Ideally I would like to be able for them to
-learn to speak a foreign language to fluency(not tourist level like I learned in school
-be well-adjusted enough to fit in to any situation so I guess soft skills are very important in that regard
-travel broadens the mind so would like them to experience the world
-spend whatever we can afford on fun educational days out
-learn an instrument(I would have loved to but we could never afford it)

But I agree with all the posters above that the basics of a calm, safe, clean house with 2 parents who love them & treat them with kindness & respect is most important of all everything else is a bonus x

On a side note my dd1 took Julia Donaldson's Paper Dolls from the library this week, we have read it several times & each time I well up, all I want is to be that kind mammy sitting drinking her tea with her little girl making paper dolls & happy memories that last a lifetime xxx

BubbleGirl01 · 20/02/2015 00:54

I haven't been able to provide what I wanted my DC to have, i.e a big house with their own bedrooms and ensuites, horse riding lessons, holidays abroad every year, a dog (sorry I absolutely cannot pick up dog shit!), grandparents and extended family who are interested in them and remember their birthdays........
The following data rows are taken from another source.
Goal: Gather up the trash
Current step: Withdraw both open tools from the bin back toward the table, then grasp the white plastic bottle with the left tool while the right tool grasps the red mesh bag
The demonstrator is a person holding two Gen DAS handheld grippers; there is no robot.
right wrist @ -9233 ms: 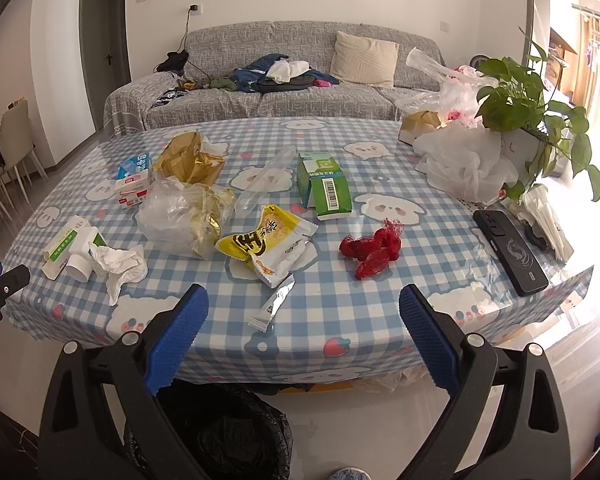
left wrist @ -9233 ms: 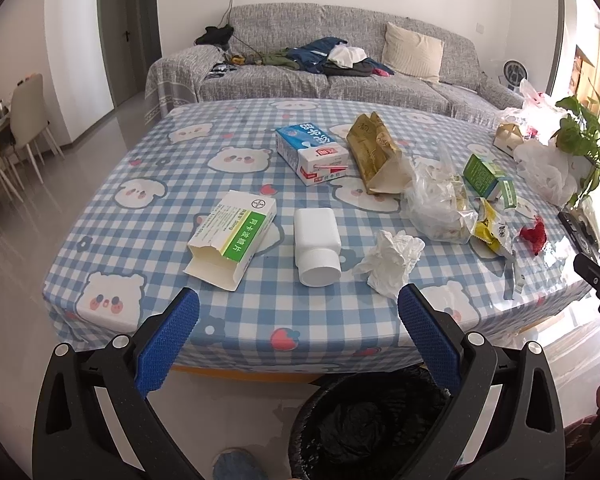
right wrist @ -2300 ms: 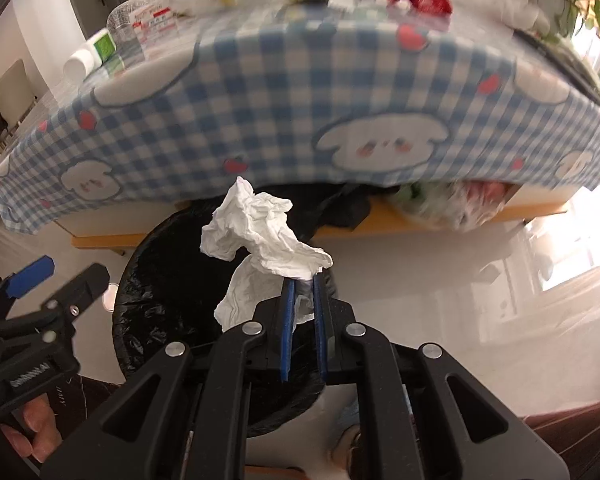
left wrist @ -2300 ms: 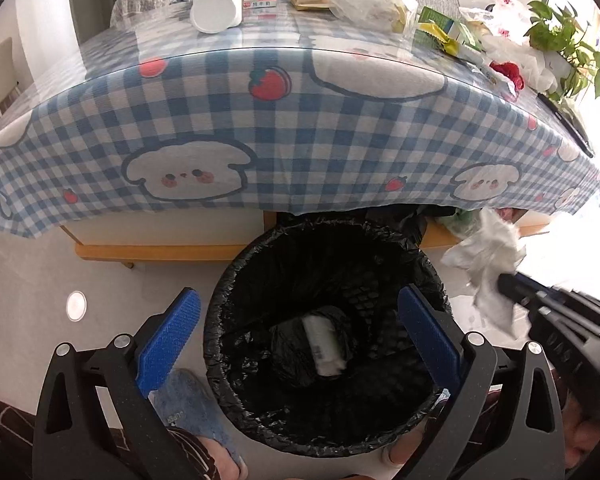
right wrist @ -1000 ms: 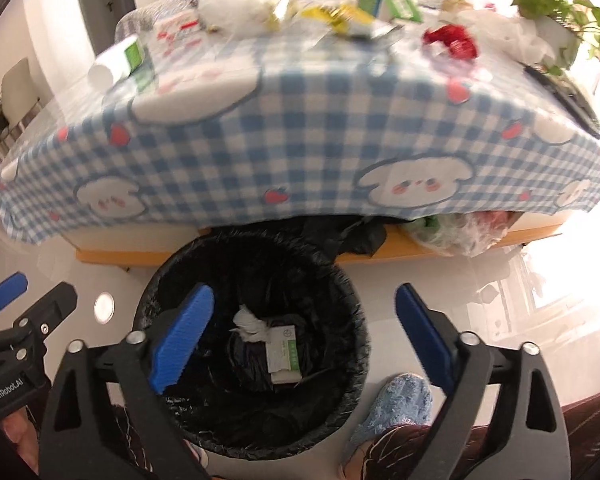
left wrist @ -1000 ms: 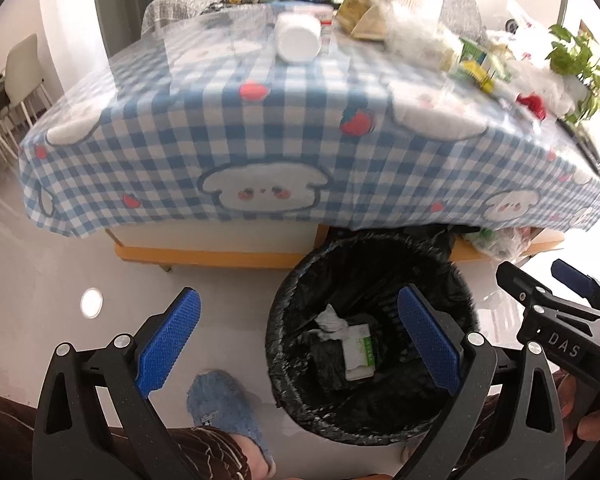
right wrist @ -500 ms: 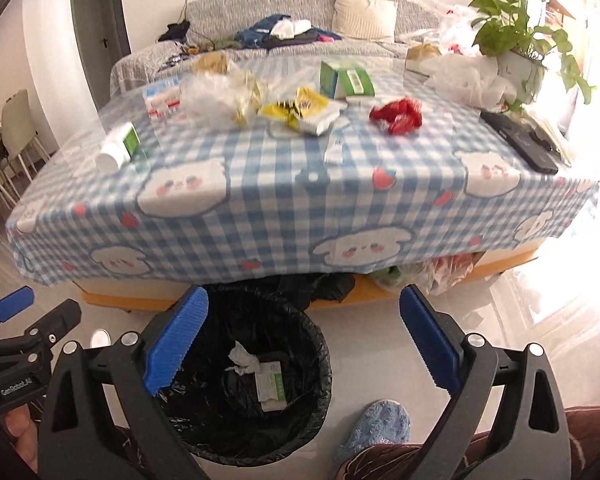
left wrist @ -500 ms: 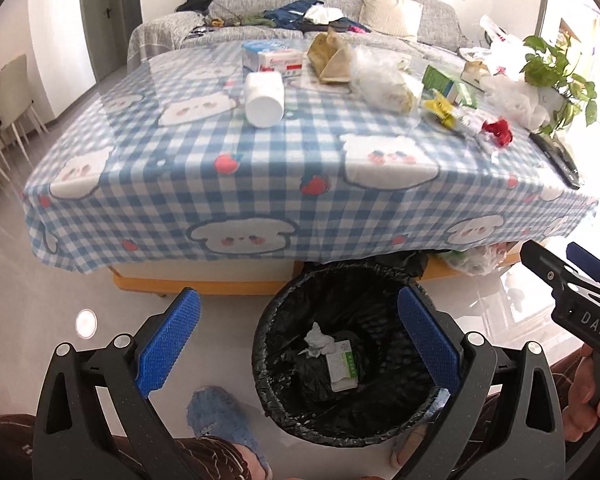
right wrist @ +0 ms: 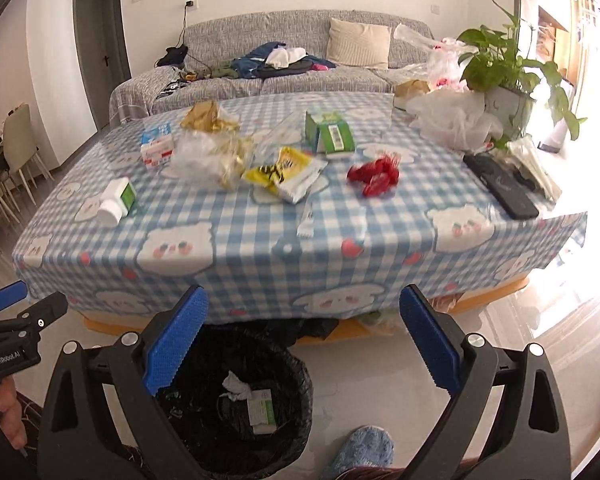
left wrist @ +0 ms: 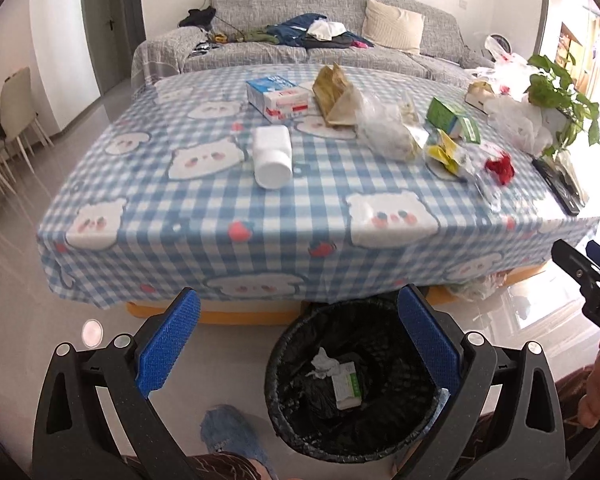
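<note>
Both grippers, left (left wrist: 298, 340) and right (right wrist: 302, 340), hold their jaws wide apart, empty, above the bin (right wrist: 300, 376) containing a crumpled tissue (right wrist: 236, 386). More trash, including a white bottle (left wrist: 273, 156), lies mid-tabletop (left wrist: 204, 216).

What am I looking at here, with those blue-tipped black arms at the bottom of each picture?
No robot here: a person holds a pinching tool in each hand, and a camera on each looks forward along its two fingers. One picture comes from the left tool, the other from the right tool. Both stand open and hold nothing.

They face a table under a blue checked cloth. On it lie a white bottle, a blue and white box, a green box, a yellow wrapper, a red wrapper and a clear crumpled bag.

On the floor in front stands a black-lined trash bin, already holding a crumpled tissue and a small carton.
</note>
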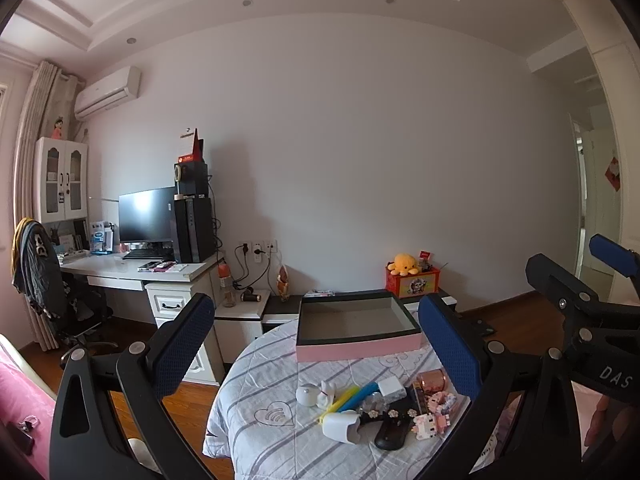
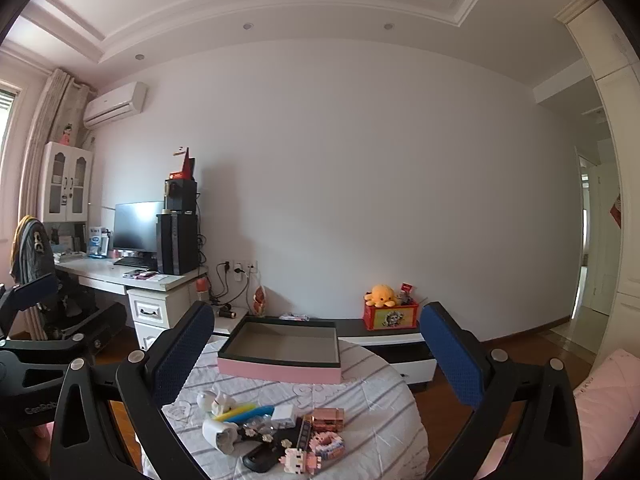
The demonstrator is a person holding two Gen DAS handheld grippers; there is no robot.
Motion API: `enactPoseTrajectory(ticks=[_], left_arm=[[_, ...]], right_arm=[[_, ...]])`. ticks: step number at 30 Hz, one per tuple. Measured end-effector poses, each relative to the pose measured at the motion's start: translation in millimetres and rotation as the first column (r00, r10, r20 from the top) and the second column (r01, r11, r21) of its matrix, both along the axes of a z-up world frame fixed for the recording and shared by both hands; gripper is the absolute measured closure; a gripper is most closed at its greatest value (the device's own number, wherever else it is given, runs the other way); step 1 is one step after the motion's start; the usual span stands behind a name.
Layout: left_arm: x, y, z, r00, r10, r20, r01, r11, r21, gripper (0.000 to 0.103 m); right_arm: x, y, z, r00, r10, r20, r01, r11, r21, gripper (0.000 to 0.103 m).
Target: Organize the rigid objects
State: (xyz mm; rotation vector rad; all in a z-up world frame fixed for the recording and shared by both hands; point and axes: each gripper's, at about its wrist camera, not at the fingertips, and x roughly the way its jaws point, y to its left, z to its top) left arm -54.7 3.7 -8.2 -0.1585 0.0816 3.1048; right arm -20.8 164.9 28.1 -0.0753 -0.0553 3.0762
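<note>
Here, nearest the cameras, both grippers stand with their blue-padded fingers spread wide and nothing between them: the left gripper and the right gripper both hover above the near side of a round table covered in a striped grey-and-white cloth. Below and between the left gripper's fingers lies a heap of small toys (a white cup-shaped piece, yellow and blue sticks, a white block, a copper-coloured box, pink brick figures and a black oblong thing), all lying close together and touching one another; no finger touches any of them. In the right wrist view the same heap sits low between the fingers, nearer the left finger than the right. Beyond the heap, a little apart from it on the cloth, stands an open shallow box with pink sides, a dark rim and a bare grey inside. Further back a low black-and-white cabinet runs along the wall, bearing a red box with a yellow plush octopus on top. Far left is a white desk with a monitor.
</note>
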Motion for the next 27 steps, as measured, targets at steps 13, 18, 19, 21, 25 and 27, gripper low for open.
enactPoseTrajectory(ticks=[13,18,19,21,25,27], left_arm=[[-17,-4,5,1.0,0.006,-0.012,-0.006,1.0,0.006,0.0],[-21,-4,6,1.0,0.005,-0.014,-0.005,1.0,0.007,0.0],[-20,-5,6,1.0,0.005,-0.013,-0.005,1.0,0.008,0.0],[-21,-5,7,1.0,0.005,-0.013,-0.005,1.0,0.006,0.0],[-21,-7,8,1.0,0.005,-0.011,-0.005,1.0,0.008,0.0],[-20,-8,8,1.0,0.002,-0.012,-0.002,1.0,0.007,0.0]], right_arm=[[-15,-7,6,1.0,-0.005,-0.025,0.005,1.0,0.02,0.0],[-20,-7,5,1.0,-0.003,-0.023,0.004,1.0,0.022,0.0],[-20,-7,5,1.0,-0.004,-0.024,0.004,1.0,0.021,0.0],[-19,-9,7,1.0,-0.008,-0.023,0.008,1.0,0.024,0.0],[-23,-8,6,1.0,-0.013,-0.017,0.013,1.0,0.022,0.0],[-23,-8,7,1.0,-0.014,-0.015,0.014,1.0,0.022,0.0]])
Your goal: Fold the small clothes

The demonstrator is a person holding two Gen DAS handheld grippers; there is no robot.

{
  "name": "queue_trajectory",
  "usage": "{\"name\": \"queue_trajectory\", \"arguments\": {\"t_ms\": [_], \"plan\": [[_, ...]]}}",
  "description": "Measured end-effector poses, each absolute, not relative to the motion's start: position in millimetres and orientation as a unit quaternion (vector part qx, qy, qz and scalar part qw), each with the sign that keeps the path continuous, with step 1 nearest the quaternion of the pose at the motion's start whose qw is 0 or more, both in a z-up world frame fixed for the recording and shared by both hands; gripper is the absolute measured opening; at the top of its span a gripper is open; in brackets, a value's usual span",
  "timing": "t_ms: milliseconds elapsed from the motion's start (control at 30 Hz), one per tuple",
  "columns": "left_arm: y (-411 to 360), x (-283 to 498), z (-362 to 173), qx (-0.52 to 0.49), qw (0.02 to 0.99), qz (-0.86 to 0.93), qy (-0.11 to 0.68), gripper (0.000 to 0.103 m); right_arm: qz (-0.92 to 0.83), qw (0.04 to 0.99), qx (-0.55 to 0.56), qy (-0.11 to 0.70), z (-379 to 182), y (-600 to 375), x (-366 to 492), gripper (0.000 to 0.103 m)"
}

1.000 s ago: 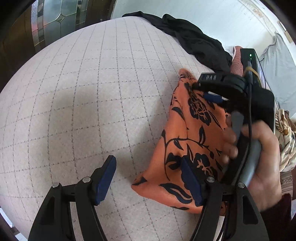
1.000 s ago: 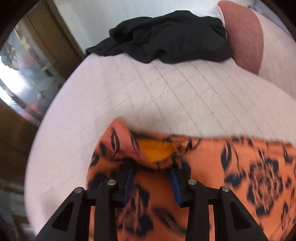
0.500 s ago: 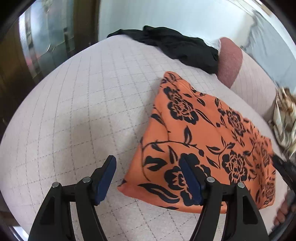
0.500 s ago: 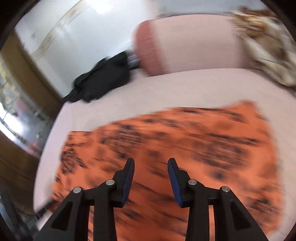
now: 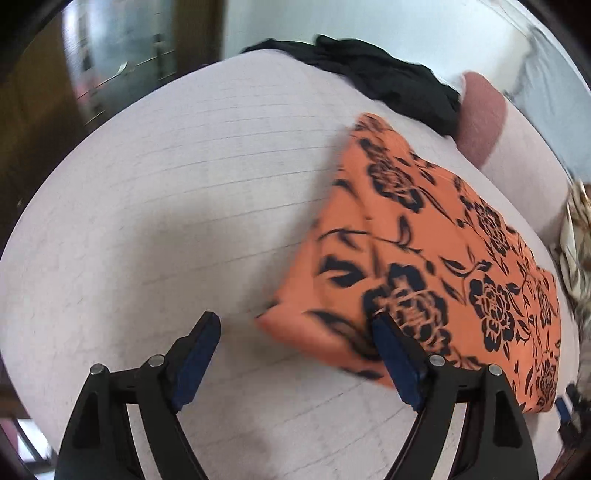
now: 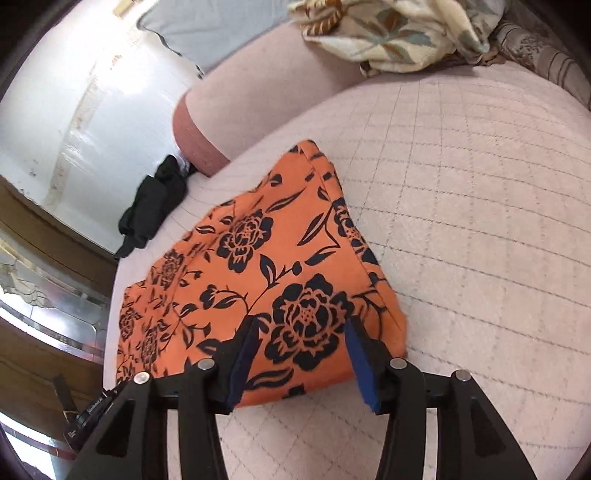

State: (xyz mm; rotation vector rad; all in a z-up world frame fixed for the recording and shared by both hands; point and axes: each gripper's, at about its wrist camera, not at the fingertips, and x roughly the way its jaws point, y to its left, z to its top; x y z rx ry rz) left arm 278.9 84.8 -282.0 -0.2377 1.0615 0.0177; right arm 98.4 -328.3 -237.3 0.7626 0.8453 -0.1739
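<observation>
the orange floral garment (image 6: 258, 266) lies flat on the quilted bed (image 6: 480, 184), its long axis running between your two grippers. it looks light, limp and prone to sliding: take it at the corners. your left gripper (image 5: 295, 354) and right gripper (image 6: 301, 354) are both opening, clamping nothing.

A pink bolster (image 6: 207, 122) lies beside what looks like a leaf-print blanket (image 6: 388, 33).

Soft daylight, fisheye-bent edges; left view motion-blurred, right view mostly sharp.
</observation>
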Motion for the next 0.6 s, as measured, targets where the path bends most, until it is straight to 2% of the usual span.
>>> {"name": "queue_trajectory", "arguments": {"t_ms": [167,200,333,467,600], "plan": [[88,235,-278,-0.096,0.867,-0.018,0.489,0.085,-0.056,0.810,0.417,0.408,-251,-327,76,0.053],[87,226,-280,-0.118,0.860,-0.046,0.494,0.085,-0.048,0.804,0.430,0.409,-254,-326,73,0.053],[85,216,-286,-0.204,0.836,-0.108,0.498,0.085,-0.027,0.777,0.483,0.403,-268,-318,69,0.065],[96,235,-297,-0.314,0.806,-0.128,0.485,0.085,-0.005,0.734,0.543,0.408,-291,-313,72,0.066],[93,259,-303,-0.347,0.799,-0.140,0.471,0.085,-0.005,0.710,0.581,0.398,-307,-314,78,0.067]]}}
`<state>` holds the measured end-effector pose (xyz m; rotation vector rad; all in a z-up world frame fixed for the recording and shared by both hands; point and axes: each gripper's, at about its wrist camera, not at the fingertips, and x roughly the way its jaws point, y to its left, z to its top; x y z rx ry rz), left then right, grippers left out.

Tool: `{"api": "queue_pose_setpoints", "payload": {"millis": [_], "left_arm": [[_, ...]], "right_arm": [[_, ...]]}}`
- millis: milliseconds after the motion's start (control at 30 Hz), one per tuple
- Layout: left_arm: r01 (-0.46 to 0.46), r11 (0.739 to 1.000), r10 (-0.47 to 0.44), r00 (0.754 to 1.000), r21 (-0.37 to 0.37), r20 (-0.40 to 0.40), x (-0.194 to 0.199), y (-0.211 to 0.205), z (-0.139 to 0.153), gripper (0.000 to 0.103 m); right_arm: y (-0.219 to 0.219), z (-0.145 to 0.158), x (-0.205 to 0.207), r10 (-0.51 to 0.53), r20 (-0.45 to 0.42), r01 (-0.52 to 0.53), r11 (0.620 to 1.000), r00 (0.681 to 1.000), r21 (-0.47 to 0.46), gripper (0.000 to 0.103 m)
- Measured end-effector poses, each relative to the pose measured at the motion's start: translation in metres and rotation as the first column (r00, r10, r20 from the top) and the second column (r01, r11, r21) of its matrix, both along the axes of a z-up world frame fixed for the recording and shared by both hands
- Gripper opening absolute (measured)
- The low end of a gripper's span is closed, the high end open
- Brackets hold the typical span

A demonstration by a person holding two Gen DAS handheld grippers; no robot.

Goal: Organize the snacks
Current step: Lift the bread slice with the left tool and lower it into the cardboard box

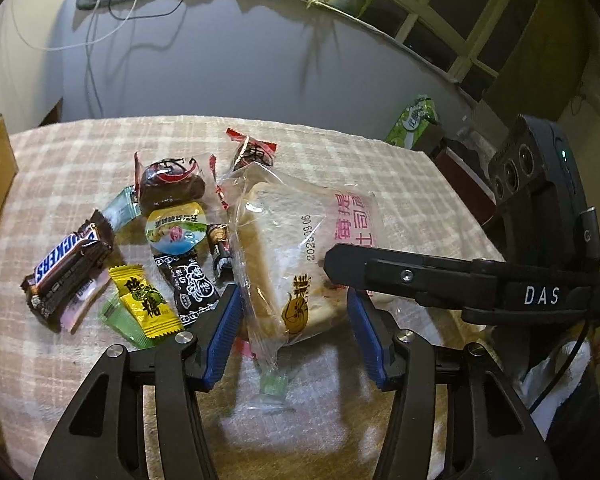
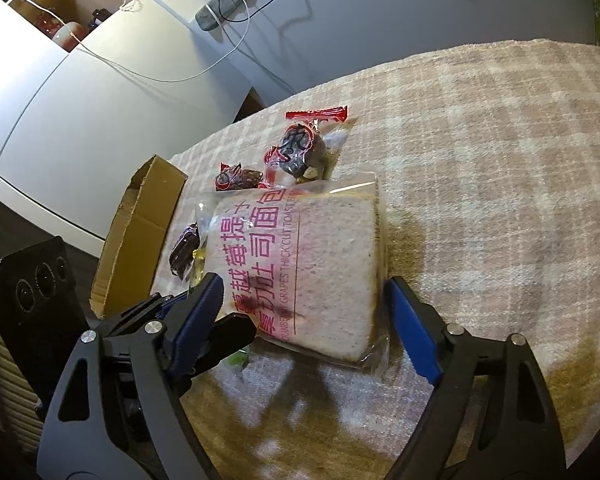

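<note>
your left gripper point(image 1: 294, 332) and right gripper point(image 2: 304, 324) are both straddling the bagged toast point(image 2: 312, 264), jaws apart, not pressing; only the left view is showing the snickers bar point(image 1: 66, 266).

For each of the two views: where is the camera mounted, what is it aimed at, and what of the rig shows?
Left wrist: on the left gripper, angled down at the toast bag and candies; the right gripper crosses its right side.
Right wrist: on the right gripper, angled down at the toast bag; the left gripper sits lower left.
Shared: toast bag, checked tablecloth, cardboard box.
</note>
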<state>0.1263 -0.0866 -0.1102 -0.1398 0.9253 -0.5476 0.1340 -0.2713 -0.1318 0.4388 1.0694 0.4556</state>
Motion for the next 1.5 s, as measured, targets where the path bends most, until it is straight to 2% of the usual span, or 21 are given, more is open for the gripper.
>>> {"api": "queue_pose_setpoints", "payload": {"millis": [267,667,1067,1500], "left_arm": [[-0.008,1.000,0.007,0.999,0.005,0.052,-0.015,0.008,0.012,0.052],[-0.094,0.995,0.096,0.986,-0.022,0.138,-0.038,0.048,0.041,0.052],[-0.232,0.972,0.234,0.955,-0.030,0.182,-0.052,0.127,0.059,0.052],[-0.399,0.916,0.397,0.899,-0.024,0.188,-0.070,0.219,0.058,0.054]], "right_arm": [[0.004,0.019,-0.013,0.008,0.042,-0.008,1.000,0.999,-0.012,0.084],[0.050,0.064,-0.031,0.076,0.122,-0.070,0.996,0.990,-0.057,0.084],[0.145,0.090,-0.027,0.220,0.172,-0.209,0.974,0.960,-0.083,0.084],[0.266,0.093,-0.019,0.386,0.185,-0.367,0.921,0.904,-0.128,0.083]]}}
I have learnt (luckily while mine are all relatively young) that the single most important thing that children need is to feel important and that they matter. It is through feeling that I was not important or mattered to my parents (my 'father' pissed off when I was 6/7, then my mother had more DC with my stepfather and only remembered I existed when she needed project her hatred of my father onto me) that I did not bother with school work, under achieved in my career and have not taken care of myself physically or emotionally.